413 TRIBUNAL CANTONAL AA 28/17 ZA17.010134 C O U R D E S A S S U R A N C E S S O C I A L E S
Ordonnance du 20 avril 2017
Composition : MmeB R É L A Z B R A I L L A R D , juge instructrice Greffière :Mme Rochat
Cause pendante entre : P., à [...], recourant, représenté par Me Cvjetislav Todic, avocat à Montreux, et G., à Lucerne, intimée.

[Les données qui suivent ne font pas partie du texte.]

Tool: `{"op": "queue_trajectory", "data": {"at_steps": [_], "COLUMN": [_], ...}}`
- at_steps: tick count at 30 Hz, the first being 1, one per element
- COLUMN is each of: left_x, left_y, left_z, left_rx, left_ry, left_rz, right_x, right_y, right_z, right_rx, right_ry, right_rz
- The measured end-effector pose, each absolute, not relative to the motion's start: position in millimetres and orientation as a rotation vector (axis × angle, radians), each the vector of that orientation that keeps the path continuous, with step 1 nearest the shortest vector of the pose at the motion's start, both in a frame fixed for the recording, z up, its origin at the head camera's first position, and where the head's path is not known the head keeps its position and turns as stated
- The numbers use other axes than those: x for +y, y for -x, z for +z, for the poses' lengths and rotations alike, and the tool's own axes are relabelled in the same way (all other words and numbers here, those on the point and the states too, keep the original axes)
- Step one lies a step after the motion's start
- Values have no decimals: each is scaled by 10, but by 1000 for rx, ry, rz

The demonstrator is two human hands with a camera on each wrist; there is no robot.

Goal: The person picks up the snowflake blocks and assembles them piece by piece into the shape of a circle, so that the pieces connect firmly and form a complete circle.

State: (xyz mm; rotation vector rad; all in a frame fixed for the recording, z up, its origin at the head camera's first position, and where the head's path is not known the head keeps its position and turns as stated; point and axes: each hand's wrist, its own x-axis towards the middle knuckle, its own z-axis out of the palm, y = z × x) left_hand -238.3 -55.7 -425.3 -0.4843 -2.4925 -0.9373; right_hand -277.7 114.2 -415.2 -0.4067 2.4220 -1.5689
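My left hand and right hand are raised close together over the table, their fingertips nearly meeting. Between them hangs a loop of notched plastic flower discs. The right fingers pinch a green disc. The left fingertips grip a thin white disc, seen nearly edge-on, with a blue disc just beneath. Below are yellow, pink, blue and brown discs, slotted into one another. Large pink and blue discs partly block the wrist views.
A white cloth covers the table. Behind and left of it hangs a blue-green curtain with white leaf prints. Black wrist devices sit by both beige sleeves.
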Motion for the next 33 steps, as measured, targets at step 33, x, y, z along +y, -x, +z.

Art. 55 al. 3 PA ; art. 55 al. 1 LPGA
que le juge saisi du recours peut restituer l’effet suspensif, la demande de restitution étant traitée sans délai, conformément à l’art. 55 al. 3 PA (loi fédérale du 20 décembre 1968 sur la procédure administrative ; RS 172.021), applicable par renvoi de l’art. 55 al. 1 LPGA,
que la possibilité laissée à l’autorité administrative de retirer l’effet suspensif d’un recours n’est pas subordonnée à la condition qu’il existe, dans le cas particulier, des circonstances tout à fait exceptionnelles qui justifient cette mesure, qu’il incombe bien plutôt à l’autorité d’examiner si les motifs parlant en faveur de l’exécution immédiate de la décision l’emportent sur ceux qui peuvent être invoqués à l’appui de la solution contraire,
que l’autorité dispose à cet égard d’une certaine liberté d’appréciation et qu’elle se fondera, en général, sur l’état de fait tel qu’il résulte du dossier, sans effectuer de longues investigations supplémentaires,
qu’en procédant à la pesée des intérêts en présence, les prévisions sur l’issue du litige au fond peuvent également être prises en considération, dans la mesure où elles ne font aucun doute (ATF 124 V 82 consid. 6a et 117 V 185 consid. 2b ; TFA I 540/06 du 26 octobre 2006 consid. 2.2),
que, lorsque sont mis en balance, d’une part, l’intérêt financier de l’assuré à obtenir ou maintenir des prestations d’assurance sans attendre l’issue du litige au fond et, d’autre part, l’intérêt de l’assureur social à ne pas verser des prestations qu’il ne pourra vraisemblablement recouvrer à l’issue du procès s’il obtient gain de cause, l’intérêt de l’administration apparaît généralement prépondérant et l’emporte ainsi sur celui de l’assuré (ATF 124 V 82 consid. 4 et 119 V 503 consid. 4 avec les références citées ; TF 9C_1073/2008 du 6 mars 2009),
attendu qu’en l’espèce, sur la base d’un examen sommaire du dossier, il n’est pas possible de déterminer l’issue du litige, qu’au surplus, en cas de restitution de l’effet suspensif et de confirmation de la suppression du droit aux prestations, il est à craindre
qu’en revanche, le requérant pourrait obtenir aisément le paiement de prestations arriérées au cas où il obtiendrait finalement gain de cause,
qu’il ne saurait donc se prévaloir d’un dommage irréparable,
qu'au surplus, la situation financière difficile dont il se prévaut depuis la suppression des prestations d'assurance n’est pas déterminante, selon la jurisprudence du Tribunal fédéral, eu égard notamment à l’aide sociale qu'il peut encore requérir si nécessaire (cf. TF 9C_885/2014 du 17 avril 2015 consid. 5.1), qu'en pareilles circonstances, l’intérêt de l’intimée à ne pas verser les prestations litigieuses jusqu’à droit connu sur la présente procédure l’emporte ainsi sur celui du requérant au maintien du versement desdites prestations,
qu’au vu de ce qui précède, la requête de mesures provisionnelles doit être rejetée, les frais et dépens de la présente procédure incidente suivant le sort de la cause au fond ;
attendu que la cause relève de la compétence du juge instructeur statuant comme juge unique (cf. art. 94 al. 2 LPA-VD [loi cantonale vaudoise du 28 octobre 2008 sur la procédure administrative; RSV 173.36]).
Par ces motifs, la juge instructrice p r o n o n c e : I. La requête de restitution de l'effet suspensif est rejetée.